In 2011, Quanz travelled to Ulan-Ude, the capital of the Russian state of Buryatia, where he collaborated with the Buryatian National Ballet. The dance he created, Dzambuling, earned him the State Medal in Literature and Arts.

Quanz was keen to soak up Russian culture. With this in mind, he participated in a shamanistic ritual. Quanz was instructed to keep a bottle of vodka in his room overnight. The next day, he was visited by a shaman.

“He drank away and went into a trance and made all these sounds. And then he told me incredible insights into my life. Dead on,” Quanz said.

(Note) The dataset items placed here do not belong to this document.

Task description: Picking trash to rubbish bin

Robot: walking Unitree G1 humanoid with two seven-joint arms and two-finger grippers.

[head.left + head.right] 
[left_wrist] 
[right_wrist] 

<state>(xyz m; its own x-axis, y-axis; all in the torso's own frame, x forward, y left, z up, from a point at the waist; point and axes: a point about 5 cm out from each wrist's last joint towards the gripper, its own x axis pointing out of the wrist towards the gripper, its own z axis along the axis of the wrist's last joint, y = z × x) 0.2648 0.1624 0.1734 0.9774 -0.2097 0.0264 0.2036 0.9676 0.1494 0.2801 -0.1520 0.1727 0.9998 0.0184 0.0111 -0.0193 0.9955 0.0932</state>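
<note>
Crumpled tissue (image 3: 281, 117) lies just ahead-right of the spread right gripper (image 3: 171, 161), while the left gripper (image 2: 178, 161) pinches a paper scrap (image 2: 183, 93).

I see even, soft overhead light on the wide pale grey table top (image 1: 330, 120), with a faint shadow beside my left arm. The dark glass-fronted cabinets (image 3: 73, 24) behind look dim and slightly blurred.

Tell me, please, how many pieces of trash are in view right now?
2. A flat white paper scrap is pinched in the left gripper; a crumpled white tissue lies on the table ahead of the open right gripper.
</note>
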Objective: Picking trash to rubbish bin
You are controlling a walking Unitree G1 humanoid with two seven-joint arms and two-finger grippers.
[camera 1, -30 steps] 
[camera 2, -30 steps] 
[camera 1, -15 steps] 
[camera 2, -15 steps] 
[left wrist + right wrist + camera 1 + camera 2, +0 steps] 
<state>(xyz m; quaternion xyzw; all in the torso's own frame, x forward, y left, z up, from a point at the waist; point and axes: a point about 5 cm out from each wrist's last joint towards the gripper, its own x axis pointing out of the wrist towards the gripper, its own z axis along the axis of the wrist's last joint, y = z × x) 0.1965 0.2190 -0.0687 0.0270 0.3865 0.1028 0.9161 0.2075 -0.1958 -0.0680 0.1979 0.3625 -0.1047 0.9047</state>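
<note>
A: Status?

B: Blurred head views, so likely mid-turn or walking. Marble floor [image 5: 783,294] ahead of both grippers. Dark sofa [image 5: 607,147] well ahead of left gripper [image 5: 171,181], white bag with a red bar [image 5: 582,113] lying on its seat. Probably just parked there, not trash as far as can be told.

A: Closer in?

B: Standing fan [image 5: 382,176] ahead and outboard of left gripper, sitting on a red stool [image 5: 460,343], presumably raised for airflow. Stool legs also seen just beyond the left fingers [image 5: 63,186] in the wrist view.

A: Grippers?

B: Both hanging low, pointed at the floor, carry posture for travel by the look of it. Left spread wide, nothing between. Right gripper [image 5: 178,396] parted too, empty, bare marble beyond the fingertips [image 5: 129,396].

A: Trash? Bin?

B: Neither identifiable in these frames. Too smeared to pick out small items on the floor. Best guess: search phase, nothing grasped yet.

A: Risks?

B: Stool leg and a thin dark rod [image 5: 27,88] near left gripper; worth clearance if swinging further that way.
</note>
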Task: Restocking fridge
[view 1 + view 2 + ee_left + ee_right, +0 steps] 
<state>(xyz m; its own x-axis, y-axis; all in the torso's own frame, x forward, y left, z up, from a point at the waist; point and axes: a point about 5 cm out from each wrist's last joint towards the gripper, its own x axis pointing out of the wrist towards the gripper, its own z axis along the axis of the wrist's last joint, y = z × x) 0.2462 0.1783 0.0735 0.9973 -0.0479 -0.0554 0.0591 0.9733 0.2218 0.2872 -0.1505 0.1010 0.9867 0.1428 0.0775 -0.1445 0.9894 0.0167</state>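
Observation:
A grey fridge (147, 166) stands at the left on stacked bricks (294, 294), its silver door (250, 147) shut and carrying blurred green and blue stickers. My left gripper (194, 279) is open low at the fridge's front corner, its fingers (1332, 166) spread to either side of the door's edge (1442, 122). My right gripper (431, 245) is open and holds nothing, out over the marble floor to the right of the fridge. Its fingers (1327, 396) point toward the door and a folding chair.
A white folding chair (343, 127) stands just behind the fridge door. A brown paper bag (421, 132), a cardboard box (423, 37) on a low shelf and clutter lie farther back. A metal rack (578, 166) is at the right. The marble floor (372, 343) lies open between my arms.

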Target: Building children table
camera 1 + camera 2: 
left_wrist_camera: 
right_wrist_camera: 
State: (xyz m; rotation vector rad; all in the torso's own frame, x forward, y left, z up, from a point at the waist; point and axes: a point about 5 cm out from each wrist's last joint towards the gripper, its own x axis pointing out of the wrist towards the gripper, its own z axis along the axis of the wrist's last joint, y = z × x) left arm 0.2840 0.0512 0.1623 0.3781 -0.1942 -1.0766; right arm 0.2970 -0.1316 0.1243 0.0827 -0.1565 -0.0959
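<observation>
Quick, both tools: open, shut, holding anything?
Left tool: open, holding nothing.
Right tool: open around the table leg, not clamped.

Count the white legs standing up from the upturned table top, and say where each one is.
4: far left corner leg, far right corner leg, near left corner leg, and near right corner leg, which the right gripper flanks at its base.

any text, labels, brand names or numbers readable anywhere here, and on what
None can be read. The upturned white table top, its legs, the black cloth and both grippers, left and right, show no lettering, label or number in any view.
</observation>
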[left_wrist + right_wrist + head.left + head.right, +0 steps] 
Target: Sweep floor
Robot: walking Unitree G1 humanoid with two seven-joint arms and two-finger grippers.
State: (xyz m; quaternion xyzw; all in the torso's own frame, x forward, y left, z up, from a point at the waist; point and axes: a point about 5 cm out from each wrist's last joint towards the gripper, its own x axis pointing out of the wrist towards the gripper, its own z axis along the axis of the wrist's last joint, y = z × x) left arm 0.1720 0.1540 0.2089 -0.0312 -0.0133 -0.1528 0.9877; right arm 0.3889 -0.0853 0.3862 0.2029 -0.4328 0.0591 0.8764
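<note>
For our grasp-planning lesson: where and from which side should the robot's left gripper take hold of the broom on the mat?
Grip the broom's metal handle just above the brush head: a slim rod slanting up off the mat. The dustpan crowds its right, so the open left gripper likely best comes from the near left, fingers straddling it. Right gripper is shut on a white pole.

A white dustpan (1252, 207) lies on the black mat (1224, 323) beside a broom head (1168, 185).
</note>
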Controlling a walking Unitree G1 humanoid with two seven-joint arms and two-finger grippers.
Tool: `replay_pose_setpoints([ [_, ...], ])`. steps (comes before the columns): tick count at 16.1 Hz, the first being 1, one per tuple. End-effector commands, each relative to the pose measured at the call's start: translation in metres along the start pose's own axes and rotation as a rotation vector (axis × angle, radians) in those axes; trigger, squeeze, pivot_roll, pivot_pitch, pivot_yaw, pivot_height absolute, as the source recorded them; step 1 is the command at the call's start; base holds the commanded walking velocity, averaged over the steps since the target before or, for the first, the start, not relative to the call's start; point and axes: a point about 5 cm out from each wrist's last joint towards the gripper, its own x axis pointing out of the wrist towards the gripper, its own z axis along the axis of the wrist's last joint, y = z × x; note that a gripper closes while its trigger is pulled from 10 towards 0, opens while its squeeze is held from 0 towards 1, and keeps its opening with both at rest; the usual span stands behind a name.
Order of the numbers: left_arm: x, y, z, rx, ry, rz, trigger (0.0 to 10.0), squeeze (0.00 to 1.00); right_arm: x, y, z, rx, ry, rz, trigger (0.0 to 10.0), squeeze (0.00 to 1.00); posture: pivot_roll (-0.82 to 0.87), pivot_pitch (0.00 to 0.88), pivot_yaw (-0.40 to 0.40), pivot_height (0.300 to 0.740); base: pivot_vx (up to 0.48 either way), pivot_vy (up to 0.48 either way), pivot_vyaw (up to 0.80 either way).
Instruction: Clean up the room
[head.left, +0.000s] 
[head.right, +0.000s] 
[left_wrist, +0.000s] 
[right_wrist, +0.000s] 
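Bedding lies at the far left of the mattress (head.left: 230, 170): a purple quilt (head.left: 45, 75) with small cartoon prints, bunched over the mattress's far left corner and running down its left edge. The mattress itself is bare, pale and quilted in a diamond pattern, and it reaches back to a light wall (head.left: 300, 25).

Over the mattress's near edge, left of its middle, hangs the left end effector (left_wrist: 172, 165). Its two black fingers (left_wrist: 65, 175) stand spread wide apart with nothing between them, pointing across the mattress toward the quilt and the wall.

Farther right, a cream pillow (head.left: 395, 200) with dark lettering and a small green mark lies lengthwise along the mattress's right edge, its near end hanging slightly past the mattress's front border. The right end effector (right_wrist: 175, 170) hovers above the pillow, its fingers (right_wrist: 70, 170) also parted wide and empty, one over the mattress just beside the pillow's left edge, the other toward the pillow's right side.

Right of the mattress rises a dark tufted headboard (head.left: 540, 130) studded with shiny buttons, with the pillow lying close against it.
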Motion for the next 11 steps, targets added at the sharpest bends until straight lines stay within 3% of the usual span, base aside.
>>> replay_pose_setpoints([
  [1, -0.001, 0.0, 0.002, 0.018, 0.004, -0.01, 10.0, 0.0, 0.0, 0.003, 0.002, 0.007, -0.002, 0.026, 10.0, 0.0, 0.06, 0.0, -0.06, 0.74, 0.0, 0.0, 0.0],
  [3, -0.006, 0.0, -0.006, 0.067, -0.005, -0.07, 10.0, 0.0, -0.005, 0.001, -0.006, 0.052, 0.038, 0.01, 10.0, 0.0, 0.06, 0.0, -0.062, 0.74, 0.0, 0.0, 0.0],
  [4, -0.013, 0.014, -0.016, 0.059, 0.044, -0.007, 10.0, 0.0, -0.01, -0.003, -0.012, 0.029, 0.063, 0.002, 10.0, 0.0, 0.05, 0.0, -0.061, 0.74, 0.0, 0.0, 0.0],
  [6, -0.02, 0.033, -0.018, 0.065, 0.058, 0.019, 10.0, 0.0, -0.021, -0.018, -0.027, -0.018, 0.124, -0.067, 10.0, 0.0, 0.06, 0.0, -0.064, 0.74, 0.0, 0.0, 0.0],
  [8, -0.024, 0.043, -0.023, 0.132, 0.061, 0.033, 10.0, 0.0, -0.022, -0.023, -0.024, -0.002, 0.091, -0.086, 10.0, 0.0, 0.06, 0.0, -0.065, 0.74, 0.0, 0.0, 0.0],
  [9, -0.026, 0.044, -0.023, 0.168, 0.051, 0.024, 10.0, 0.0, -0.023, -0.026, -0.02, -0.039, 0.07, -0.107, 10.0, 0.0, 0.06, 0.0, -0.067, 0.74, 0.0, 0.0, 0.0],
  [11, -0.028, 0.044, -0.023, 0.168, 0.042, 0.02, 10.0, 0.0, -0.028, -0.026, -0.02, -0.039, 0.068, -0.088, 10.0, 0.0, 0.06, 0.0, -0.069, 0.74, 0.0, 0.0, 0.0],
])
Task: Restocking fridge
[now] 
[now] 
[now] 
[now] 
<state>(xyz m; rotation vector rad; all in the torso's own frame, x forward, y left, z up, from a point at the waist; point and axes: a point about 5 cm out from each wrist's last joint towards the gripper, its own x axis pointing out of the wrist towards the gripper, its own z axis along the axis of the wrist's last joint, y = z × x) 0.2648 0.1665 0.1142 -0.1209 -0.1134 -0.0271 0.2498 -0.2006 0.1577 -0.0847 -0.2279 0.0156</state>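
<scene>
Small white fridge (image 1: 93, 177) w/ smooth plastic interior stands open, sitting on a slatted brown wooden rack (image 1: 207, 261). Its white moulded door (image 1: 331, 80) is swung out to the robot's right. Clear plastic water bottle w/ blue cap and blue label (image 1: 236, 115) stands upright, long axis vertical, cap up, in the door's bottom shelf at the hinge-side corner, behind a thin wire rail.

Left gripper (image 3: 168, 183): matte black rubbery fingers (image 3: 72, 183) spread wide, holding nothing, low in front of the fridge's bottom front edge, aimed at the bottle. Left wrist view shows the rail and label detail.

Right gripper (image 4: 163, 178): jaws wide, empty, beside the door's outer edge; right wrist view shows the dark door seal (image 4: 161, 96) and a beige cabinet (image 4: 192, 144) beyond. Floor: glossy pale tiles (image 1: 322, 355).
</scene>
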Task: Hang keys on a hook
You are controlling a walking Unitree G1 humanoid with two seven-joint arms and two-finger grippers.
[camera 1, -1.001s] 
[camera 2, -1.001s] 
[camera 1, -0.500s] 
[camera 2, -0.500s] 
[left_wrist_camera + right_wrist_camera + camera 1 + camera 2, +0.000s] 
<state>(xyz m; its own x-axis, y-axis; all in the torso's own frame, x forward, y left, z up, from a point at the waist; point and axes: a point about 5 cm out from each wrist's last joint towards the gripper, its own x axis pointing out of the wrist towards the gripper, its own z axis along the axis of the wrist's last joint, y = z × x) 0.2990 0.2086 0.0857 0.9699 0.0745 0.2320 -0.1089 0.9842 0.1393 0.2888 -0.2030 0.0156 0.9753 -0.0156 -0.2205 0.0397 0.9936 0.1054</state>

The Hong Kong Ballet gave Luminous its première in 2010. Set to Affairs of the Heart, a romantic score by Canadian composer Marjan Mozetich, it’s a series of duets for eight dancers. Luminous is Quanz’s rumination on relationships.

“It’s looking at love and love lost. How the people we allow into our lives changes and contributes to who we are. And how, at times, we may be ready for the lessons that we could learn from these people,” he said.

In addition to Luminous, the Royal Theatre performances will include Paul Destrooper’s balletic reimagining of A Midsummer Night’s Dream as well as his dance Le Banc. The latter, offering scenarios set around a park bench, is accompanied by a cellist playing Bach’s Cello Suites.

About 45 minutes long, A Midsummer Night’s Dream is set to the score Mendelssohn wrote for Shakespeare’s play. Principal dancer Andrea Payne plays Puck. It’s performed en pointe, but in typical Ballet Victoria fashion, traditional ballet technique is paired with contemporary flourishes.

“We have a little Matrix fighting section for the lovers, which is different. It’s kind of fun,” Destrooper said.

Destrooper and Quanz are old friends. They first met at the Banff Centre in 1996. Quanz was in a dancer-training program. Destrooper was in a parallel course for professional dancers.

Not long afterwards, Quanz was accepted by the school Royal Winnipeg Ballet, where Destrooper was a dancer.

“Paul was the first dancer who welcomed me to Winnipeg, spoke to my dad about the program,” Quanz said.

“I’ve always looked up to him as an artist, but also as a person, for how he made an attempt to connect with somebody who was just starting out in training.”

Destrooper said Quanz’s visit gave his company the rare opportunity to work with a top choreographer.

He said Quanz’s background as a dancer with such companies as the Stuttgart Ballet gives him a thorough understanding of how dancers’ bodies move.

For Quanz’s part, he admires Destrooper’s leadership of the Ballet Victoria. A full-time company in its 15th year, its budget has gone from $80,000 to $600,000, with the number of annual productions growing from one to four.

“Ballet Victoria is such an inspiring team of dancers who dug very deeply into the work [Luminous] right away,” Quanz said. “ I think they have tremendous artistic potential.”